Negli Stati Uniti si parla di storytelling dalla metà degli anni 90. E lo si fa in moltissimi ambiti: dall’economia al diritto, dal giornalismo alla comunicazione d’impresa, dalla pubblicità alla comunicazione politica, dal marketing alla diplomazia internazionale, dalle scienze cognitive al management. All’epoca la moda fu così pervasiva, che si parlò di narrative turn, “svolta narrativa”. In Italia, che arriviamo sempre tardi, si parla di storytelling da una decina d’anni. Siamo in ritardo, è vero, ma alla fine abbiamo esagerato, perché oggi da noi la parola storytelling, come il calco italiano narrazione e il suo plurale narrazioni, sono diventati un tic linguistico-mediatico, quasi un intercalare. Vietato parlare di storie, o racconti: è tutto storytelling, narrazione o narrazioni. Detto questo, non ci sarebbe niente di male, se non fosse che sono accadute due cose, che allo storytelling non fanno bene per niente.
Primo, la parola si è svuotata. Completamente. Tutti ne parlano, ma (quasi) nessuno sa davvero cosa vuol dire, cosa distingue una buona storia da una che non lo è, una che ti rapisce da una che ti annoia. Tutti si riempiono la bocca di storytelling, ma nessuno (o quasi) ti spiega cosa intende. Dice: è bravo nello storytelling. Sì, ma in che senso? Che storie racconta? Come le costruisce? Cosa le rende efficaci? Dice: un ingrediente fondamentale per far sì che un contenuto (video, immagine, testo) diventi virale su Internet è lo storytelling. Sì, ma cosa vuol dire? Se bastasse una storia qualunque a rendere virale un video, per esempio, la stragrande maggioranza di video su YouTube non avrebbe meno di 100 views come invece di fatto accade.

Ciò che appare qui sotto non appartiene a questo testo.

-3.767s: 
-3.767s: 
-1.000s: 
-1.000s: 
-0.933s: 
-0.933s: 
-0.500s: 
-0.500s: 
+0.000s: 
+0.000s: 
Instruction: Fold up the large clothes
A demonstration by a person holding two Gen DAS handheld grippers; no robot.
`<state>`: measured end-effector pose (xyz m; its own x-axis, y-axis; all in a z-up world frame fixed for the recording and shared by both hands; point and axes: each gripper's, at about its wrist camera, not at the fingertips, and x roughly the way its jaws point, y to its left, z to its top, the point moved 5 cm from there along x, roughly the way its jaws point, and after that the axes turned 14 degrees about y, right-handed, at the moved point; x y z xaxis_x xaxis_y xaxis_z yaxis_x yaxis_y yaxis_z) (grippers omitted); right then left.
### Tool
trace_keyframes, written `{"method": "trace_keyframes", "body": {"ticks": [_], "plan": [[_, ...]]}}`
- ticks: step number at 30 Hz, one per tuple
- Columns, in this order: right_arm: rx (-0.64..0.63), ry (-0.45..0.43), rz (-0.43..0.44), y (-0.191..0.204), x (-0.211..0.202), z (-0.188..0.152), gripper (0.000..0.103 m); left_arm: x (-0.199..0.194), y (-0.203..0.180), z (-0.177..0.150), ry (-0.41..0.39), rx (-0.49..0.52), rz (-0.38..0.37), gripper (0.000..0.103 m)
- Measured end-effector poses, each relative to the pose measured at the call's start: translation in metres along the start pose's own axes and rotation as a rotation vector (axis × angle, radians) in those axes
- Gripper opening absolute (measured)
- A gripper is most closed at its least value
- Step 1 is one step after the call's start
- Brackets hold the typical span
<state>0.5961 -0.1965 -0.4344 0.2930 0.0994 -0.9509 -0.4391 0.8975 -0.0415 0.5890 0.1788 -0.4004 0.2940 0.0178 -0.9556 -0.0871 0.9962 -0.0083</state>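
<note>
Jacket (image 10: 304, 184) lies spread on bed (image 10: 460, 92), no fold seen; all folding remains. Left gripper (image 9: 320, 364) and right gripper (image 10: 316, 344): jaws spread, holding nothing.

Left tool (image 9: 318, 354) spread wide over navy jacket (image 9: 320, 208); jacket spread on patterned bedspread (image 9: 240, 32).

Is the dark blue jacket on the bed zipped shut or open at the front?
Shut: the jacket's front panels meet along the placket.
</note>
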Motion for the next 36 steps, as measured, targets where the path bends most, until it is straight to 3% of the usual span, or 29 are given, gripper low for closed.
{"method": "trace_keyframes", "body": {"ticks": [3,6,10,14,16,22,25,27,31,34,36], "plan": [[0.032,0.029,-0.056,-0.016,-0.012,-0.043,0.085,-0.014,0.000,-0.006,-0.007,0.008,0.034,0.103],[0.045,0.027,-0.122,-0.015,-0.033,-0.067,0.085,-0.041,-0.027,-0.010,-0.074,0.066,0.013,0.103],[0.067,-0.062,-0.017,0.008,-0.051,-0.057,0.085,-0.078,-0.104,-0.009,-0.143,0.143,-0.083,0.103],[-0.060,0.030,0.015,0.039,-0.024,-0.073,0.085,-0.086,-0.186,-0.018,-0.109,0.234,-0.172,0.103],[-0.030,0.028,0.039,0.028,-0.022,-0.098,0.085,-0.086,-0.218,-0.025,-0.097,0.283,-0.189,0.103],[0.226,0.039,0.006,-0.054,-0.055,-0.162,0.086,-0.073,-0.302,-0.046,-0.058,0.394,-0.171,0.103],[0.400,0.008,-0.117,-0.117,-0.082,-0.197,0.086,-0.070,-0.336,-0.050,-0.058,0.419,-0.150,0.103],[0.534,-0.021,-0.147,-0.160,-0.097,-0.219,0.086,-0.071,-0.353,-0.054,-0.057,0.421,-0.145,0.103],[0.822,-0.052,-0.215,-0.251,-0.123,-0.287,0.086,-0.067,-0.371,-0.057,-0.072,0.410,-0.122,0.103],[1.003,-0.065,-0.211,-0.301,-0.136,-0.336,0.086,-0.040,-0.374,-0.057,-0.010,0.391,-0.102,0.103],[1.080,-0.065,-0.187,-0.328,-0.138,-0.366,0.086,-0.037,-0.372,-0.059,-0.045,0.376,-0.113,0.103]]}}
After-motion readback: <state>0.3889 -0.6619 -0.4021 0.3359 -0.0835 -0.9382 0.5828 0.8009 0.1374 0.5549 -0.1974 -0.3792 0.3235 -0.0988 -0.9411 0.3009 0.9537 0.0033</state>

Secondo, la parola si è deprezzata. E non ha perso poco valore, ne ha perso molto. Al punto che è diventata, in molti contesti, un termine dispregiativo: storytelling come capacità di manipolare il prossimo in modo magari affascinante, ma irrimediabilmente ingannevole, menzognero. Raccontare storie come sinonimo di raccontare balle insomma. Cantastorie come contaballe. Ora, quest’uso dispregiativo si è diffuso soprattutto nella comunicazione politica. Dice: lo storytelling del politico X non basta, ci vogliono fatti. Come dire: lo storytelling è fiction, i fatti sono realtà. Dice: fin qui il politico Y ha dato prova di essere un bravo storyteller, vedremo se ci sa fare. Come dire: vogliamo azioni, non parole vuote. Ancora: con lo storytelling la politica Z ci fa sognare, ma le cose in realtà non vanno bene. Come dire: lo storytelling è malia, incantesimo che impedisce di vedere la realtà.
In realtà invece, come insegnano molti psicologi e scienziati cognitivi, da Jerome Bruner in qua, raccontare storie è cruciale per il funzionamento della mente umana. È un modo fondamentale, imprescindibile, costitutivo, di organizzare la nostra esperienza, la nostra percezione della realtà, ciò che facciamo e che fanno gli altri. È un modo fondamentale di dare senso alla vita. Altro che fuffa e pinzillacchere. Altro che comunicazione politica menzognera. Certo, si possono raccontare storie anche per mentire. Anche, non soltanto. Ma si possono raccontare storie meravigliose per affermare, confermare, rinforzare, imporre, diffondere e rendere vincenti verità meravigliose, e per fortuna lo hanno fatto e lo fanno molte persone in tutto il mondo: in letteratura, a teatro, nella poesia, nel cinema, ma anche nei cartoni animati, nei fumetti, nei videogiochi, su Internet e, sì, persino in politica. Per favore, dunque: non lasciamo che il peggio della politica italiana infanghi il meglio dello storytelling mondiale. Non lasciamo che il peggio del chiacchiericcio mediatico nostrano ci faccia dimenticare la bellezza e la potenza del raccontare storie.